= Chattanooga College of Law =

Law school in Tennessee, US (1898–1942)

The Chattanooga College of Law was a law school in Chattanooga, Tennessee, from 1898 to 1942.

The school began as the law department of Grant University (which later became the University of Tennessee at Chattanooga). The first graduate of the school during its existence as a department was Nathan L. Bachman, who went on to become a United States Senator. In 1906 it was reported that "the new building of the Chattanooga College of Law is one of the finest buildings in the South, located on the block immediately opposite the United States Court House".

In 1910, the university decided to discontinue its professional departments, and the dean of the law school, Charles R. Evans, persuaded the state to grant it a charter as an independent institution.

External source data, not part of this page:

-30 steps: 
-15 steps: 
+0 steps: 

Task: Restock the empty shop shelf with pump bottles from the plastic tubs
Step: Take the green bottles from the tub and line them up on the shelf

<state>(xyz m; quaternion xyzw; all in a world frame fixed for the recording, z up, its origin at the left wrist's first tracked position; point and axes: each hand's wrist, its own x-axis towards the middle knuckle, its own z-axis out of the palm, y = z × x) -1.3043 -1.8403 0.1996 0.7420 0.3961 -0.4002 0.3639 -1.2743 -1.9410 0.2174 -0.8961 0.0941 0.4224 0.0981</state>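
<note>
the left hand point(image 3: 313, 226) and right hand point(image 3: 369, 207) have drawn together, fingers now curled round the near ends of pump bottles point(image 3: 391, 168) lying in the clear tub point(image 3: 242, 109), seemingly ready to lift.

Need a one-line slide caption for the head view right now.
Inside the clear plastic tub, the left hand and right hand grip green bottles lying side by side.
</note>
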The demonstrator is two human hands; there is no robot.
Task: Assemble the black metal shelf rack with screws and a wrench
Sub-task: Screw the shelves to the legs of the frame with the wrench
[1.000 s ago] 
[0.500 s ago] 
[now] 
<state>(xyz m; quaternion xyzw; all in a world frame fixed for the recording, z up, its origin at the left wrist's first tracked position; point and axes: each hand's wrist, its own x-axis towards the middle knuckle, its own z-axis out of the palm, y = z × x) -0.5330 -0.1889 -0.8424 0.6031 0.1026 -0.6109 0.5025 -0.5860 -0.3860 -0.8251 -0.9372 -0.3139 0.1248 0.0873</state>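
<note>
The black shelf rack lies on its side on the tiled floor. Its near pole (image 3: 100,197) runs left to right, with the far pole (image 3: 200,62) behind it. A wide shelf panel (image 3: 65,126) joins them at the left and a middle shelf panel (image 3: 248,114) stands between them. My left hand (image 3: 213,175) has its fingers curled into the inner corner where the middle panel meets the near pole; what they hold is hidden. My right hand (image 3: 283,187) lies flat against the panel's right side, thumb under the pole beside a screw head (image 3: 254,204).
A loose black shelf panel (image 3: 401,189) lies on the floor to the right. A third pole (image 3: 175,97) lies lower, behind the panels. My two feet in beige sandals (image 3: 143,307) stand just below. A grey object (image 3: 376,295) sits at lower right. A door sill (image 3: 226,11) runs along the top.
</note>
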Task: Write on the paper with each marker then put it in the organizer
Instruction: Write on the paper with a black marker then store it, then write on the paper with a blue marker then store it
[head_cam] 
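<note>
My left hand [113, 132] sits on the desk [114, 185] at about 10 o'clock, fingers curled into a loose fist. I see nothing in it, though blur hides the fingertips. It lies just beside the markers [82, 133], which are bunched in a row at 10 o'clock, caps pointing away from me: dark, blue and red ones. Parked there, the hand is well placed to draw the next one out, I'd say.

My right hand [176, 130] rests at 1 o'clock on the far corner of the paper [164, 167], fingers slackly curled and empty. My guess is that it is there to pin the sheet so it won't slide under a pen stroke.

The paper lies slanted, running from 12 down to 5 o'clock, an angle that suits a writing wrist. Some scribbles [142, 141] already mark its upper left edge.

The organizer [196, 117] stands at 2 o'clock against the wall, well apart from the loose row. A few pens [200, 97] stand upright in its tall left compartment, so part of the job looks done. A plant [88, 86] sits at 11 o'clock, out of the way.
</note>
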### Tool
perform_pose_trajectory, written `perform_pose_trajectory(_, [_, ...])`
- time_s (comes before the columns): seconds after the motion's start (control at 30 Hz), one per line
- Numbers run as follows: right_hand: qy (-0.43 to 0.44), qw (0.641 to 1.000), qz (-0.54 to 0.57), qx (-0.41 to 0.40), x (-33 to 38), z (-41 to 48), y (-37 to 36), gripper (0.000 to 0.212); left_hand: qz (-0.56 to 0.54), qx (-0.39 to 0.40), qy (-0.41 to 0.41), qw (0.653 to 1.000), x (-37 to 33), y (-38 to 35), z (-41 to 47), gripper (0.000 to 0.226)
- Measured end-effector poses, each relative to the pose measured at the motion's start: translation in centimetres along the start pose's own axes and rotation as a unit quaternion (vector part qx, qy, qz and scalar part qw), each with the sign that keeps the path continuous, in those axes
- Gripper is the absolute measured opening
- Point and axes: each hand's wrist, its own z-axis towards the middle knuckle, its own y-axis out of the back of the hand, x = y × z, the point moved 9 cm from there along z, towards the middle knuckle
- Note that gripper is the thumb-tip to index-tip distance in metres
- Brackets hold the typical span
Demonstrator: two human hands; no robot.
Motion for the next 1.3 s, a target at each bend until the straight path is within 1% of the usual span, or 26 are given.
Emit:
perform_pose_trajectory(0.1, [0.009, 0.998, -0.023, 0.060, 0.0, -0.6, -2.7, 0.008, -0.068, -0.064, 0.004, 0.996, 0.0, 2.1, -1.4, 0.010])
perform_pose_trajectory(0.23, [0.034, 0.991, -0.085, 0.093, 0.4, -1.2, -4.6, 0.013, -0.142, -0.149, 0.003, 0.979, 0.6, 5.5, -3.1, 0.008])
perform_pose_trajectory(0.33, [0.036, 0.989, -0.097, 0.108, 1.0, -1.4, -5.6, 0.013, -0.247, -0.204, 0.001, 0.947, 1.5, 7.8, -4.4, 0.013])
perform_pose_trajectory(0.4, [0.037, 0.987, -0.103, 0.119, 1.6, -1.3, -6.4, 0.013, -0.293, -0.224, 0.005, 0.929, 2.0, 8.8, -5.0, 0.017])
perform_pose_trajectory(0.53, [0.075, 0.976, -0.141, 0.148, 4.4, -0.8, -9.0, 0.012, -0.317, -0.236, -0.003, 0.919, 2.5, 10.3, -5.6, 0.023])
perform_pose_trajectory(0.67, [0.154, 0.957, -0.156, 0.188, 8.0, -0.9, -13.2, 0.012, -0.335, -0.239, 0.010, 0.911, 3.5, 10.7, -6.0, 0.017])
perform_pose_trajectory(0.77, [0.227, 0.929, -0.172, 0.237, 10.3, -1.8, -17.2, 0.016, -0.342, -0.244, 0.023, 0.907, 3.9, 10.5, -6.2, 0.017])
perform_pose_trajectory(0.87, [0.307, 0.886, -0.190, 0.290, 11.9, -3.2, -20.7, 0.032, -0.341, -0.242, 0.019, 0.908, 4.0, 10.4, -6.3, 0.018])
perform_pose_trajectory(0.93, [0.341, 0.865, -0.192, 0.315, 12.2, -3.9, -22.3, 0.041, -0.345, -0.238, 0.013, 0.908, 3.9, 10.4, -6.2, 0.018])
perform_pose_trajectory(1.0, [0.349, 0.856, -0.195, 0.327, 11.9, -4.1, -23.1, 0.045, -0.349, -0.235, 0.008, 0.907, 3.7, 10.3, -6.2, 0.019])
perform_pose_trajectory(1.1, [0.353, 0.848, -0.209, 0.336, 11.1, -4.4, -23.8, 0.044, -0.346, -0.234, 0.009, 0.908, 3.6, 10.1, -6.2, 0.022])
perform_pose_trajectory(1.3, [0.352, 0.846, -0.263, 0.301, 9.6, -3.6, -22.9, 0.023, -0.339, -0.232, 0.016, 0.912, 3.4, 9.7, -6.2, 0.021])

Evans died shortly thereafter, and the deanship was then assumed by local judge W. B. Swaney, who remained in that position for many years. The American Bar Association reported in 1912 that "the Chattanooga College of Law has fifteen instructors, and not one of the number devotes his entire time to the school", and a 1915 description noted that the faculty generally came "from the bench and bar of Chattanooga", and were active practitioners in the law.

The school was never accredited by the American Bar Association, and ceased accepting new students in 1942, several years after legislation was passed by the state requiring increased standards for the admission of students to enter law schools in the state. A 1943 article noted that the school, though still in operation, "enters a new term soon, without a single first year student for the first time in its 45 years of operation". Other notable alumni of the school included T. Grady Head, who served as Attorney General of Georgia, and on the Georgia Supreme Court.